_TASK REQUIREMENTS_:
Where the word "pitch" occurs in a line of the listing below, copy that line.

============

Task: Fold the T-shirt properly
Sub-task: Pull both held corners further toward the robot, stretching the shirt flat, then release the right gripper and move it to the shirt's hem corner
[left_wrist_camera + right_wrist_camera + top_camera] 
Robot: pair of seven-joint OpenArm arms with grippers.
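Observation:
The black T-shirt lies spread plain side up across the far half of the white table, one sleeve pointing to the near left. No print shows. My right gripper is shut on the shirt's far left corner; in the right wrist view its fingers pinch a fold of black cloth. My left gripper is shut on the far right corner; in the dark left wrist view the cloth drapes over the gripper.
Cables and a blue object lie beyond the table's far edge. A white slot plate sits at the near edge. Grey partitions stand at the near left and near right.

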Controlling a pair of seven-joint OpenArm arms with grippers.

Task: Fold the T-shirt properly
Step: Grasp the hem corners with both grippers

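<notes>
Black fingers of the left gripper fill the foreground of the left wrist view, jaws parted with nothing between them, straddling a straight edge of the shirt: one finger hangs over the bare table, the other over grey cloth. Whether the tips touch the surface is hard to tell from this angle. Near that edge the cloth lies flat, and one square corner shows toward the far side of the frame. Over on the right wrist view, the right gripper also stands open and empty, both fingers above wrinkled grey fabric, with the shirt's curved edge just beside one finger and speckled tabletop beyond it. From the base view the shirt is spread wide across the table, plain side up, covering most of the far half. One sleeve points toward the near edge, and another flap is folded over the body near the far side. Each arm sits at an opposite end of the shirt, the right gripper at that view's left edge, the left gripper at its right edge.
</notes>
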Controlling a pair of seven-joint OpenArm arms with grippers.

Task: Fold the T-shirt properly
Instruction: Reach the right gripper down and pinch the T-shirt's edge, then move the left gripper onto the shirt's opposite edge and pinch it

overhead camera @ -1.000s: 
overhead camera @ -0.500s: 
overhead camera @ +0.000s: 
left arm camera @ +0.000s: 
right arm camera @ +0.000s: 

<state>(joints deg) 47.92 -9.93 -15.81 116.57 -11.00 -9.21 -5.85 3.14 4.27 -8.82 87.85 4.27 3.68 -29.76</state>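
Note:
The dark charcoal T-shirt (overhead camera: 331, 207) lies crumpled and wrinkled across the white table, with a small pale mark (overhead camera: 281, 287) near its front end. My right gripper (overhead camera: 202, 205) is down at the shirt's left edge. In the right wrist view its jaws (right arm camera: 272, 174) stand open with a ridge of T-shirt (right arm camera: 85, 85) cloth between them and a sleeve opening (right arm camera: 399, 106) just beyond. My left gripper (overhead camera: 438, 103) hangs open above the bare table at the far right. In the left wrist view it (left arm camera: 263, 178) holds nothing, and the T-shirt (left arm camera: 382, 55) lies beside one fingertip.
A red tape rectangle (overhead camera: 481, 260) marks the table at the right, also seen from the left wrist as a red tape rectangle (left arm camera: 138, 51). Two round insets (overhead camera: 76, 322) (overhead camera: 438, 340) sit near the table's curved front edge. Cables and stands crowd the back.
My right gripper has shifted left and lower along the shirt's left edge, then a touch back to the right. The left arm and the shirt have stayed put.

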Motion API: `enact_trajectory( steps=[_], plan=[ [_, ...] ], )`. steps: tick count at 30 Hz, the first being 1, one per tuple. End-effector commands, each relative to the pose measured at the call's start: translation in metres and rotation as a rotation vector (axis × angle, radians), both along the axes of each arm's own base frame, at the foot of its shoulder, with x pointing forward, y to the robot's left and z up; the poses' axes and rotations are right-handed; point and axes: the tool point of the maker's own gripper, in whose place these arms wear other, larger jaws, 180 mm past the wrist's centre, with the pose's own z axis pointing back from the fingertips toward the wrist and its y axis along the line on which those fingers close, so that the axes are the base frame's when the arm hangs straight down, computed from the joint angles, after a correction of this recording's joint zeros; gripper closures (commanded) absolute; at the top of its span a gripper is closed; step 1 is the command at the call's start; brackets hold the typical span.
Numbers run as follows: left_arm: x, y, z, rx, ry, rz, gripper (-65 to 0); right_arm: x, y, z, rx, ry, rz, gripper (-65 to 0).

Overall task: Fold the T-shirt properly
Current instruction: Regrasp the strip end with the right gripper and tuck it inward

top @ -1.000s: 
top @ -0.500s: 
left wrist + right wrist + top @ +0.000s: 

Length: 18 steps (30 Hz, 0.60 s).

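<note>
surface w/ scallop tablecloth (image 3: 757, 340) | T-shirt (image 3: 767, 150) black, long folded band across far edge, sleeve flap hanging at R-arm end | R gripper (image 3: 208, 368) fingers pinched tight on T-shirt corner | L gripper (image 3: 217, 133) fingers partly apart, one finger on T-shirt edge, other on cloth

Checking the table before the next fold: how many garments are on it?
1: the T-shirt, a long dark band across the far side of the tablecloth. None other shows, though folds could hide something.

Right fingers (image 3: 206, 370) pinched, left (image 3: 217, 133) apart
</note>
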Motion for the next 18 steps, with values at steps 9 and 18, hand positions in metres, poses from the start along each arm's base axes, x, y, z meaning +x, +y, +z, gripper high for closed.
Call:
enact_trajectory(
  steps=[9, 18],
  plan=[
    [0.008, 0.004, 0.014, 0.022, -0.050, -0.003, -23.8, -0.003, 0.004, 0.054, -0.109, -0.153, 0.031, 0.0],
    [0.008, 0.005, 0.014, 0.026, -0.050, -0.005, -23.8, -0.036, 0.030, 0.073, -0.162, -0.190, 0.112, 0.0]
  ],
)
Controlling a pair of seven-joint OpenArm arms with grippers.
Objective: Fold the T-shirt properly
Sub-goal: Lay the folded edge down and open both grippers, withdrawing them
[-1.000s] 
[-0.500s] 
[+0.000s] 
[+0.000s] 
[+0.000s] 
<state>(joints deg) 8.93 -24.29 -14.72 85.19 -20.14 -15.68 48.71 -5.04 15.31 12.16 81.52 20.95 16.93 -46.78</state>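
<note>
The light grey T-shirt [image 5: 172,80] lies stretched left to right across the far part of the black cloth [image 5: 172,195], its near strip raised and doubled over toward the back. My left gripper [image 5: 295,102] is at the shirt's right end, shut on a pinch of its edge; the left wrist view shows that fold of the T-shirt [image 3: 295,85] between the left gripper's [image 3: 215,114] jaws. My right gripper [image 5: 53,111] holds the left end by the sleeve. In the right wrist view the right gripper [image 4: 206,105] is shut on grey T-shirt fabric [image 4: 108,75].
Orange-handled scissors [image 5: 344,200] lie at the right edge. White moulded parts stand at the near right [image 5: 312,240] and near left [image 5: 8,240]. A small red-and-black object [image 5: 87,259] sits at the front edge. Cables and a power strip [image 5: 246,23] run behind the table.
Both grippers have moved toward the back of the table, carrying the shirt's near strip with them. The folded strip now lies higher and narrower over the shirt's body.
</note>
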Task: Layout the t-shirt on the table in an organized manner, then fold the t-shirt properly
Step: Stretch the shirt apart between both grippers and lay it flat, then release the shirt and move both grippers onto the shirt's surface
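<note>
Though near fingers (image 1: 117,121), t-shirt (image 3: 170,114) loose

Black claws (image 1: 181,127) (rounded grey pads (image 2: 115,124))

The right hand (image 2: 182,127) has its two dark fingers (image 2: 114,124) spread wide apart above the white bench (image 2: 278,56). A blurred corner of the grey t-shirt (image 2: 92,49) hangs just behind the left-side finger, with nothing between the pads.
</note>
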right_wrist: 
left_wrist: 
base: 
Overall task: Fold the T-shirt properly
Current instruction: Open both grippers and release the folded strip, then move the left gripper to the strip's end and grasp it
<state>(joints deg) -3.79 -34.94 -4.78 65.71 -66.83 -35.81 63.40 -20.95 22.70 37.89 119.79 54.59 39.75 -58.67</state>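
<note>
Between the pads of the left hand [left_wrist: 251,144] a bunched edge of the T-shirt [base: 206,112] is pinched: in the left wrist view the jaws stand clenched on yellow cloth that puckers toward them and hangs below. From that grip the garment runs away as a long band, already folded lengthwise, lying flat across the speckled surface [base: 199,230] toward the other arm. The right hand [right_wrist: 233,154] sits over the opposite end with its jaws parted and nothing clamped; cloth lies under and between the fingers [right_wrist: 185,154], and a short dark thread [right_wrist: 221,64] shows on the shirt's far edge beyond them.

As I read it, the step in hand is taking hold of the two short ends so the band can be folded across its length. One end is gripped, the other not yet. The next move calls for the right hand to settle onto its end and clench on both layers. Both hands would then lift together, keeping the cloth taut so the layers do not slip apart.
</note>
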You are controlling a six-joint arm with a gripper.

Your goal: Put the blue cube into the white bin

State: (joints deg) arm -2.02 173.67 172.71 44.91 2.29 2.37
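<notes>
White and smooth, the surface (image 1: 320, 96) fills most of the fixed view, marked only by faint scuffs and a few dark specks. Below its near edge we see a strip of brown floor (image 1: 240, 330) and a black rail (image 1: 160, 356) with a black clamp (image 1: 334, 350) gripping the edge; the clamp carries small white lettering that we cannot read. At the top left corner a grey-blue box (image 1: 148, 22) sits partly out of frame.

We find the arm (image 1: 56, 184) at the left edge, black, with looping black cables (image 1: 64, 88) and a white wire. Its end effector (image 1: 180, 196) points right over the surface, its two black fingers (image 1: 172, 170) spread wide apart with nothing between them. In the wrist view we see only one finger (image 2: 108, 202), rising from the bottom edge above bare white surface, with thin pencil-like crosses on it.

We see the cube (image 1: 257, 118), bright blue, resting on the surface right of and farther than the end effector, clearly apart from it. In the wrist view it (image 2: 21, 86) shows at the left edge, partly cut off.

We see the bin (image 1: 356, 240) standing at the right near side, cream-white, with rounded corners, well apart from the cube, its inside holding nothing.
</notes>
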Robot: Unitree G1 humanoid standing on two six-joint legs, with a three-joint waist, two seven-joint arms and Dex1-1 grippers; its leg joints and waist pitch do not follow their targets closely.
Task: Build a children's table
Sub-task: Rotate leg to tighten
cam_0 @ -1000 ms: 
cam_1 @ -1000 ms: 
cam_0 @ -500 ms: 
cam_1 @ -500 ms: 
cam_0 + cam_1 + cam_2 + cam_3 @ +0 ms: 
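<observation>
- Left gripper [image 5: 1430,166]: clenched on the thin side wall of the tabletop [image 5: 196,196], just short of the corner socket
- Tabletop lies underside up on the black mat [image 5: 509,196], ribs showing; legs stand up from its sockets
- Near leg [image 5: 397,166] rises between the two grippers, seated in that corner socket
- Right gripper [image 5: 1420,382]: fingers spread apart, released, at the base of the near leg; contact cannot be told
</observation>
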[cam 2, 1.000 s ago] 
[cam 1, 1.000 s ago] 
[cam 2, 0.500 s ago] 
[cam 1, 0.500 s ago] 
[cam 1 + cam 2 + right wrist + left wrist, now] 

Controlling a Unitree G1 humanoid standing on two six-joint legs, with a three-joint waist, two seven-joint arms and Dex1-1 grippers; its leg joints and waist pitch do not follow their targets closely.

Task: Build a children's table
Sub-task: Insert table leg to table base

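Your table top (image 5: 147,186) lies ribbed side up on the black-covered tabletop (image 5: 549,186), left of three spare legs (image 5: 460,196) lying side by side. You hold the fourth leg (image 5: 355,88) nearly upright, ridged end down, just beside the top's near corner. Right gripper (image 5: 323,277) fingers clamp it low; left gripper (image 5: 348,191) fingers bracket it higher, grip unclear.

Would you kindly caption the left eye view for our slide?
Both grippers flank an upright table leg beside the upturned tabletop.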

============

_SOLUTION_:
Robot: Unitree G1 humanoid standing on two six-joint legs, with a three-joint waist, two seven-joint arms and Dex1-1 grippers; its leg joints and waist pitch do not follow their targets closely.
Controlling a Unitree G1 humanoid standing on two six-joint legs, with a three-joint waist, two seven-joint arms and Dex1-1 grippers; its leg joints and waist pitch do not follow their targets closely.

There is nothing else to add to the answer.